EXERCISE INSTRUCTIONS: Tell how many lines contain the string "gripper" in the material underneath; the reply is that number and no more.

+--

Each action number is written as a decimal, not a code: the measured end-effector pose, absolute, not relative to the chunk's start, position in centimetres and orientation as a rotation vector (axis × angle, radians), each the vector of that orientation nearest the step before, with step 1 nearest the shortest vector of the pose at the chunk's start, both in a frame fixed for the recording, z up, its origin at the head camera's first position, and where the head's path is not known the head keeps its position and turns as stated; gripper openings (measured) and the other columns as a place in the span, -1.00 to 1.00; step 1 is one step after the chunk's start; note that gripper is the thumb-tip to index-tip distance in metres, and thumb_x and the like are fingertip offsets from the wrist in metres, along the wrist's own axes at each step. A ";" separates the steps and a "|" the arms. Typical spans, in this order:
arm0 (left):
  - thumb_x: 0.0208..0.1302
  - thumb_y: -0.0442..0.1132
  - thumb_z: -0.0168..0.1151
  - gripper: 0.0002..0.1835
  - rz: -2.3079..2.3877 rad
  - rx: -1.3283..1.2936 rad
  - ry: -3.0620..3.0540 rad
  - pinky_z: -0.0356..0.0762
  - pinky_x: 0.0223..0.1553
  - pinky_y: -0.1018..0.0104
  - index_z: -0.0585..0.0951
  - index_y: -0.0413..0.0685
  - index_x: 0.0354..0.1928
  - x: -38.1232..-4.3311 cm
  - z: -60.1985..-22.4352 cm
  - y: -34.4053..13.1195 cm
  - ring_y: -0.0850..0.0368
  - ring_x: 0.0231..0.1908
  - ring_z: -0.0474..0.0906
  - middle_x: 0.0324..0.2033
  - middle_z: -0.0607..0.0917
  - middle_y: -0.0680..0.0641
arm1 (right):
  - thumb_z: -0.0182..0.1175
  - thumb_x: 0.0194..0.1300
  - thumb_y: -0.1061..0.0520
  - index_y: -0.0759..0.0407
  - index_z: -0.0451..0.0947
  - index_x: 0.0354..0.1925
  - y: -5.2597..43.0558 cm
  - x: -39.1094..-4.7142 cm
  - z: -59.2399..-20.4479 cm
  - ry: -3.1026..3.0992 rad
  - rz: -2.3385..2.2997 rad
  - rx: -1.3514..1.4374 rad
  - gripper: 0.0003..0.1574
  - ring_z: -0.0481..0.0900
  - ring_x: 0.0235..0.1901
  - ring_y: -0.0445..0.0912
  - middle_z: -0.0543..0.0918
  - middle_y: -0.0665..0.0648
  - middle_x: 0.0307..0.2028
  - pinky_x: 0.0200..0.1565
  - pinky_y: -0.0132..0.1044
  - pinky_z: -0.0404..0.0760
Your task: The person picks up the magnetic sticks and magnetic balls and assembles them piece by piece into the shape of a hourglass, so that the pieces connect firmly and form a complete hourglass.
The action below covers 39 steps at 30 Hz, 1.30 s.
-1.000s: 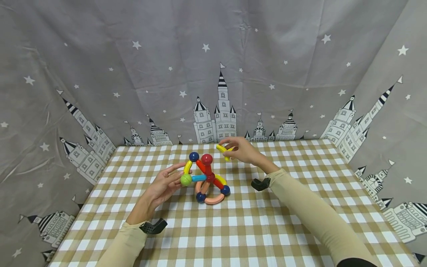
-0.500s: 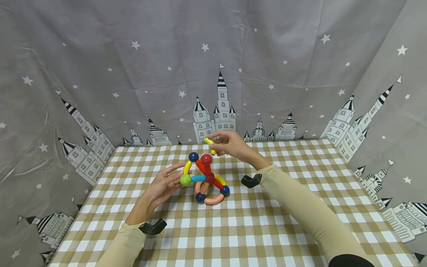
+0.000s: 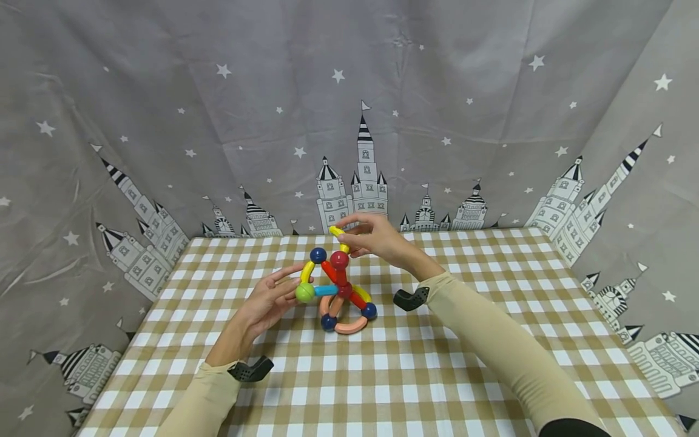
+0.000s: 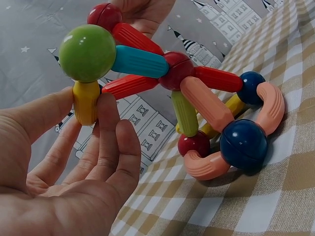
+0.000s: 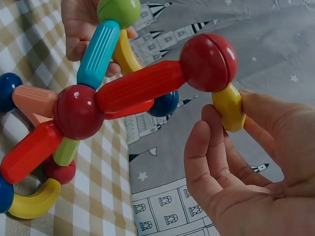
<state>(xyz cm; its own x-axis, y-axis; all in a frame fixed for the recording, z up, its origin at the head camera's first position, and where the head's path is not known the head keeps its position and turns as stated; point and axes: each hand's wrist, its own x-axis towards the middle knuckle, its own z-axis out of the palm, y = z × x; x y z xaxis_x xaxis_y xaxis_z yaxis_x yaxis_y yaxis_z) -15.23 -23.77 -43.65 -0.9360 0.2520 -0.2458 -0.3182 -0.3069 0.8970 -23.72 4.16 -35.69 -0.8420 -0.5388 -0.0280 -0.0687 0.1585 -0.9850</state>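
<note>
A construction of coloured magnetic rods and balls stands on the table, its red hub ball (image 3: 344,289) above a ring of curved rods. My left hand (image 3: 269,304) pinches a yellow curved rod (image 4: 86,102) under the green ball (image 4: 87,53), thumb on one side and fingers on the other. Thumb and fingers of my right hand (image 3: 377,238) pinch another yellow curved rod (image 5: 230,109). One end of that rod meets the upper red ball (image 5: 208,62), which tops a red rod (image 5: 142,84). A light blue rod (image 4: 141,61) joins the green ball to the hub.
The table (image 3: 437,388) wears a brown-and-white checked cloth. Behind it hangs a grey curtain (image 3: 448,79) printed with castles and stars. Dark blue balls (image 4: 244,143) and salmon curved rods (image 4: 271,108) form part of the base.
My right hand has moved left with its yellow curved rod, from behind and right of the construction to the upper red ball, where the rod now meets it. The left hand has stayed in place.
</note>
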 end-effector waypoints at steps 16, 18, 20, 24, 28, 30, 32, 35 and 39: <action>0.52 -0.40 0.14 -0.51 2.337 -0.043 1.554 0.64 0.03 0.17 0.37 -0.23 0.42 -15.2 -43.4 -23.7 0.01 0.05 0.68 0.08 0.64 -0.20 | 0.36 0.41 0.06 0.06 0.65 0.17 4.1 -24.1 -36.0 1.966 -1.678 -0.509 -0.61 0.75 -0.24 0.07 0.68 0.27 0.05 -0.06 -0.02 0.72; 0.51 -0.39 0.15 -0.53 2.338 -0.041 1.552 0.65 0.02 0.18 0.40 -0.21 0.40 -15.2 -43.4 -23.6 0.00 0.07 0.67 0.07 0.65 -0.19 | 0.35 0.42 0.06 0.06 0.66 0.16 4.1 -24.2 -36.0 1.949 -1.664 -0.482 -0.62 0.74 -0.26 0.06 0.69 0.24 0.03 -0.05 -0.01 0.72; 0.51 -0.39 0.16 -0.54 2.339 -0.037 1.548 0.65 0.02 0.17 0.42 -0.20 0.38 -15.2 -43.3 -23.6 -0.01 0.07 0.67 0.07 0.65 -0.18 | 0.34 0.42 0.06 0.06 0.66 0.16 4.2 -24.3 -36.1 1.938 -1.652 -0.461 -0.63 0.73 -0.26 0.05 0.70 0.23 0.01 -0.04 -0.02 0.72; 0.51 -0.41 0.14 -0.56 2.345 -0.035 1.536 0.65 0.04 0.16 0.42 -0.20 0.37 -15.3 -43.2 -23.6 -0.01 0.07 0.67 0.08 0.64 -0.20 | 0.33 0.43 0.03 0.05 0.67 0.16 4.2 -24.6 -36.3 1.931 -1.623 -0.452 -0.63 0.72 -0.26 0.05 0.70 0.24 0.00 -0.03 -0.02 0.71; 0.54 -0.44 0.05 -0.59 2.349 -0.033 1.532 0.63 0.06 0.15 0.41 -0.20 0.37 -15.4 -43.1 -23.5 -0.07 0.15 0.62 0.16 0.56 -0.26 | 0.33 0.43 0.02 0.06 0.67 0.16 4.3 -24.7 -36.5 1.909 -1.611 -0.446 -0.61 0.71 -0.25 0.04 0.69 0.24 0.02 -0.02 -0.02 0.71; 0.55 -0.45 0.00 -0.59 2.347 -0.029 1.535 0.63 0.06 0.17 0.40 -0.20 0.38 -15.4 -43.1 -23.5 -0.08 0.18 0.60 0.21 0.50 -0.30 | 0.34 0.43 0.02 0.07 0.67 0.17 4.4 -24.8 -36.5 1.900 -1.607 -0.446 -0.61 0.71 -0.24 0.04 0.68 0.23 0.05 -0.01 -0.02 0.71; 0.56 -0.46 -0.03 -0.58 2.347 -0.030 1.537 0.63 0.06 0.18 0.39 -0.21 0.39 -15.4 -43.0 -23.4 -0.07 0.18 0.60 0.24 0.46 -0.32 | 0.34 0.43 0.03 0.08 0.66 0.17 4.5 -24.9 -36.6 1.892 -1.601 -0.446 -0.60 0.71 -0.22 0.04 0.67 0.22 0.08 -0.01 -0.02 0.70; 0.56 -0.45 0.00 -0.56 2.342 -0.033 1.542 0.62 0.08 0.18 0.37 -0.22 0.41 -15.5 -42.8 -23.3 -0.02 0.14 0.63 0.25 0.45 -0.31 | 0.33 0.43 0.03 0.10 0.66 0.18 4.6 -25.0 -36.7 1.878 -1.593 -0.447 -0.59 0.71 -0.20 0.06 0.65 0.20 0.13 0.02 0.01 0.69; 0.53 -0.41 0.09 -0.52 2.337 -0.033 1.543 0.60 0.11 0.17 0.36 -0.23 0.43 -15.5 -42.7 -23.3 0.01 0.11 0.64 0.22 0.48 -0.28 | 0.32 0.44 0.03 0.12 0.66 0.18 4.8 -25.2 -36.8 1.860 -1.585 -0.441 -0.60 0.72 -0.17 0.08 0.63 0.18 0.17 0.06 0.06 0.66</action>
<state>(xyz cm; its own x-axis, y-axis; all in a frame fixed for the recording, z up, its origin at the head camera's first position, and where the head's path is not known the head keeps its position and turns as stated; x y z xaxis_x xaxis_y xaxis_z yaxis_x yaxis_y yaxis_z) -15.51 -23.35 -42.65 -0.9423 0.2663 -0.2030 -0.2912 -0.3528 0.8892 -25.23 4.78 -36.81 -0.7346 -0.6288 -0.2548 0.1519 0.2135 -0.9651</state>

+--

RESPONSE TO THE TASK: 3